If you’re looking to create behaviour change, then you might try to develop a mission within a game to have players enact the behaviour you’re trying to create in the wider world (and be rewarded for it). Animal Crossing and KFC Phillipines did this to great effect when they invited players to search for Colonel Sanders and were rewarded with real-world food. 

Perhaps you’d like to extend the reach of your existing campaign? Consider in-game advertising and signage in the virtual world. This works well for games that draw a big esports crowd like the Mastercard and League of Legends partnership.

2. Find your audience’s jam 

The mistake many people make when trying to target “gamers” is to think of them as an homogenous audience distinct from their existing target audience. Rather than thinking of gamers as a new audience, we need to think of games as a channel to reach our existing audience. So, take the audience you know well already and find out what games they play. 

Game-type is crucial to developing an understanding of player mindset. For example, are they more interested in adrenaline-fuelled, first-person shooter (FPS) gaming, competitive sports games, escapist, role-playing video games (RPGs) or creative simulation games? How can your product build on the need state that the games speak to?

Then there’s the channel-planning thinking. How often do they play? When and where? Is this mobile-first, PC or console first (very different environments). 

Understanding the physical parameters of the gaming moment for your audience can provide clues as to the most seamless ways to integrate your message or product.

3. Get playing

This is absolutely 7,000,000% crucial if you want to a) create something authentic that your audience will engage with and b) have an informed conversation with developers and manufacturers about how you might partner with them. 

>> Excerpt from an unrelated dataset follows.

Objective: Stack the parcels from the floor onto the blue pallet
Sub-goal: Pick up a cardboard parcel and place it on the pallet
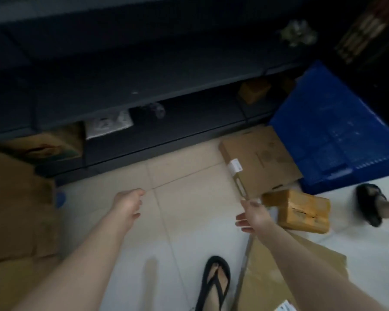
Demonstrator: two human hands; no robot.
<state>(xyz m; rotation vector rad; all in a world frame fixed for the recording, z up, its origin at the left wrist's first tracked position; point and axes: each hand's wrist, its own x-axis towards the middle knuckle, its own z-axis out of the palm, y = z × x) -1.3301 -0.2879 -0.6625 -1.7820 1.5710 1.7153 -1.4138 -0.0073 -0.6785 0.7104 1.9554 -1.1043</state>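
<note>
Head view, looking down at a tiled floor [189, 232] beside dark shelving [144, 86]. The blue pallet [337, 131] lies at upper right, and the part of its deck in view is bare. A flat cardboard parcel [263, 158] lies with its far edge against or over the pallet's near corner; which of the two cannot be told. A small taped parcel [301, 212] sits just beside it on the floor, off the pallet. Both arms are extended, probably to take the flat parcel by two sides. The right hand [254, 217] has straight fingers, grip apart, one fingertip at the parcel's near corner; blur leaves contact uncertain. The left hand [129, 204] hangs over bare tile, well apart from the parcel, fingers loosely bent, its grip holding nothing. A large box [16, 209] at left and a cardboard sheet [279, 279] under the right forearm are cut off by the frame. The shelf contents are too dark to identify. A sandalled foot [216, 281] stands below centre; a second foot [368, 205] at right is blurred.
</note>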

Learn the language, behaviours and drives behind the game. Join forums, watch Twitch, read comments, see what is searched for on google through answer the public. Is this a game where tutorials are important? Is this a game someone might play with their kids or partner?

When we use games in a marketing mix what we’re really doing is trying to do is infiltrate a specific cultural environment, complete with its own community codes, so become part of the community, learn that language.  

4. Find your game-brand link

Only once you’ve nailed down your objective, where and what your audience play and what that experience is like for them (steps one to three) you are ready to develop your game-brand link, or, in more traditional marketing speak, your creative proposition. 

What is the intersection between your brand and the game you are looking to partner? It could be an audience need state, a subject matter, a shared value, a product use moment... the list goes on. 

Crucially, this link should feel right for your brand, relevant for your audience and aligned to the game environment. 

5. Ideation and execution

Steps one to four have been about getting clarity on the brief. Now you are in a position to approach a gaming company with a clear objective, audience understanding and game-brand link. Connect with developers early and always in the spirit of collaboration. Not with a fully-fledged creative concept but with a clear objective, some rough ideas and an open mind.